*WHAT THIS TASK INVOLVES:* Don't include any picture when you restate the data word for word.

Start of INFORMATION SUPPLIED

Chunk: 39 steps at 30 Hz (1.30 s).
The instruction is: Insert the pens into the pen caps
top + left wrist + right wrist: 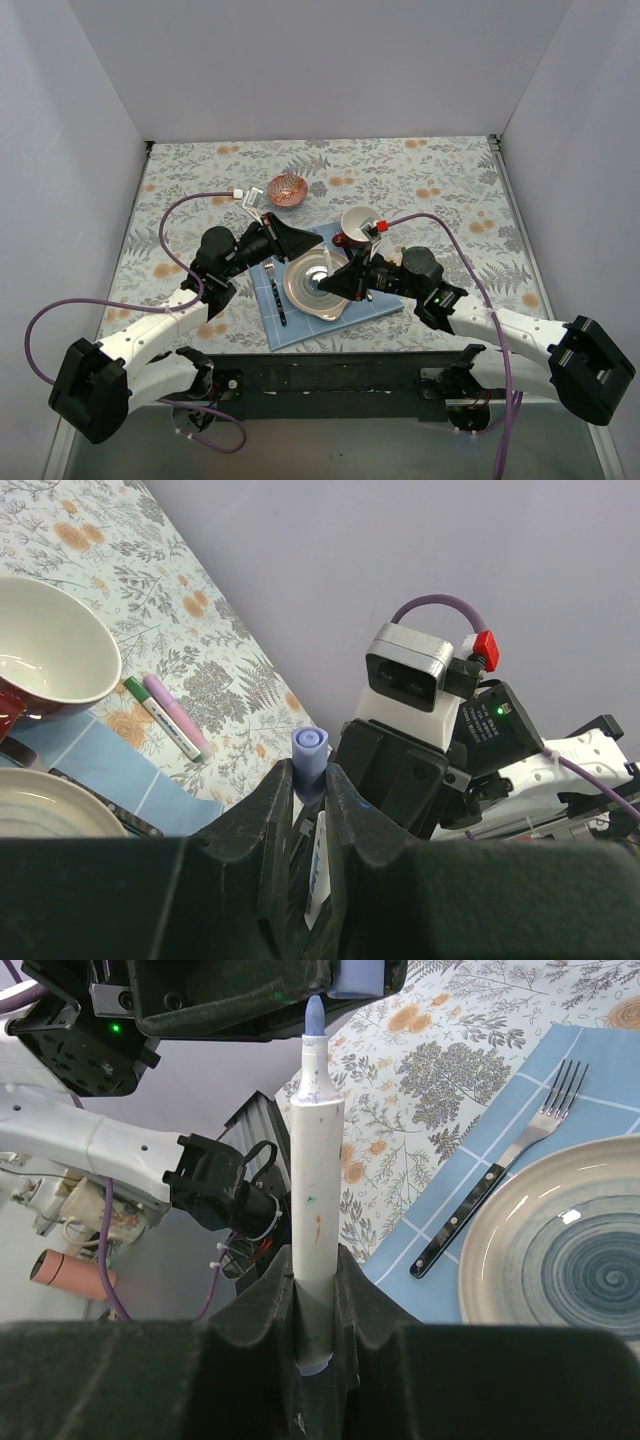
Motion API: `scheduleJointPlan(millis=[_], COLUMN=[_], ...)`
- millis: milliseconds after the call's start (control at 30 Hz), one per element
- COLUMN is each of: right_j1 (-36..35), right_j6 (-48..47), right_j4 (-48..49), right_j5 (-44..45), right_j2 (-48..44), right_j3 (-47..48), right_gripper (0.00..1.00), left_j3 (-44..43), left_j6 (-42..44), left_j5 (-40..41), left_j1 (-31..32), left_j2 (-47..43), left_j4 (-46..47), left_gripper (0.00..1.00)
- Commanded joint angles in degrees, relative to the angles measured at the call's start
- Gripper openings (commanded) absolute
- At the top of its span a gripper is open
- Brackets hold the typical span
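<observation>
**Top view.** A floral-patterned table [440, 170] carries a blue checked placemat [290, 330] with a round grey ceramic plate [318, 285] on it. The left gripper [298, 240] reaches in from 9 o'clock and the right gripper [340, 282] from 3 o'clock. They are close together above the plate. A red-and-white mug [358, 222] stands at 1 o'clock of the plate and a copper-coloured bowl [287, 189] at 11 o'clock. What the grippers carry is too small to make out here.

**Left wrist view.** The left gripper [310, 780] is clenched on a short lilac plastic pen cap [309, 748] with its open mouth facing outward. A green-ended marker pen [160, 712] and a pink marker pen [172, 712] lie side by side on the table at 10 o'clock, near the mug.

**Right wrist view.** The right gripper [318, 1270] grasps a white marker pen with a purple tip [318, 1180]. The pen is upright, its tip at 12 o'clock, just beside the cap and not yet inside. A dark-handled metal fork [500, 1185] lies at 3 o'clock.

The step in hand appears to be lining up tip and cap. The next move likely calls for a small sideways correction, then a straight push. Both grippers are in open air with room around them. The one tight spot is the two grippers facing each other.
</observation>
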<state>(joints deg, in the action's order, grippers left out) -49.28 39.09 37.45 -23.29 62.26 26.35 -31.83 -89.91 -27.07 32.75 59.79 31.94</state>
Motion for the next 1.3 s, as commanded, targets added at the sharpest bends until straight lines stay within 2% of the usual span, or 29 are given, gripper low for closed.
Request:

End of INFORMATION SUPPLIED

*ANSWER BOX:*
Chunk: 39 steps at 30 Hz (1.30 s).
The instruction is: Insert the pens into the pen caps
top + left wrist + right wrist: 
Motion API: `scheduleJointPlan(millis=[_], COLUMN=[_], ...)`
- millis: milliseconds after the call's start (control at 30 Hz), one per element
- COLUMN is each of: right_j1 (-36..35), right_j6 (-48..47), right_j4 (-48..49), right_j5 (-44..45), right_j2 (-48..44), right_j3 (-47..48), right_gripper (0.00..1.00), left_j3 (-44..43), left_j6 (-42..44), left_j5 (-40..41), left_j1 (-31..32), left_j2 (-47..43), left_j4 (-46..47), left_gripper (0.00..1.00)
- Commanded joint angles in degrees, relative to the angles measured at the call's start
- Gripper openings (commanded) absolute
- At the top of its span a gripper is open
- Brackets hold the typical span
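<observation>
**Top view.** A floral-patterned table [440, 170] carries a blue checked placemat [290, 330] with a round grey ceramic plate [318, 285] on it. The left gripper [298, 240] reaches in from 9 o'clock and the right gripper [340, 282] from 3 o'clock. They are close together above the plate. A red-and-white mug [358, 222] stands at 1 o'clock of the plate and a copper-coloured bowl [287, 189] at 11 o'clock. What the grippers carry is too small to make out here.

**Left wrist view.** The left gripper [310, 780] is clenched on a short lilac plastic pen cap [309, 748] with its open mouth facing outward. A green-ended marker pen [160, 712] and a pink marker pen [172, 712] lie side by side on the table at 10 o'clock, near the mug.

**Right wrist view.** The right gripper [318, 1270] grasps a white marker pen with a purple tip [318, 1180]. The pen is upright, its tip at 12 o'clock, just beside the cap and not yet inside. A dark-handled metal fork [500, 1185] lies at 3 o'clock.

The step in hand appears to be lining up tip and cap. The next move likely calls for a small sideways correction, then a straight push. Both grippers are in open air with room around them. The one tight spot is the two grippers facing each other.
</observation>
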<state>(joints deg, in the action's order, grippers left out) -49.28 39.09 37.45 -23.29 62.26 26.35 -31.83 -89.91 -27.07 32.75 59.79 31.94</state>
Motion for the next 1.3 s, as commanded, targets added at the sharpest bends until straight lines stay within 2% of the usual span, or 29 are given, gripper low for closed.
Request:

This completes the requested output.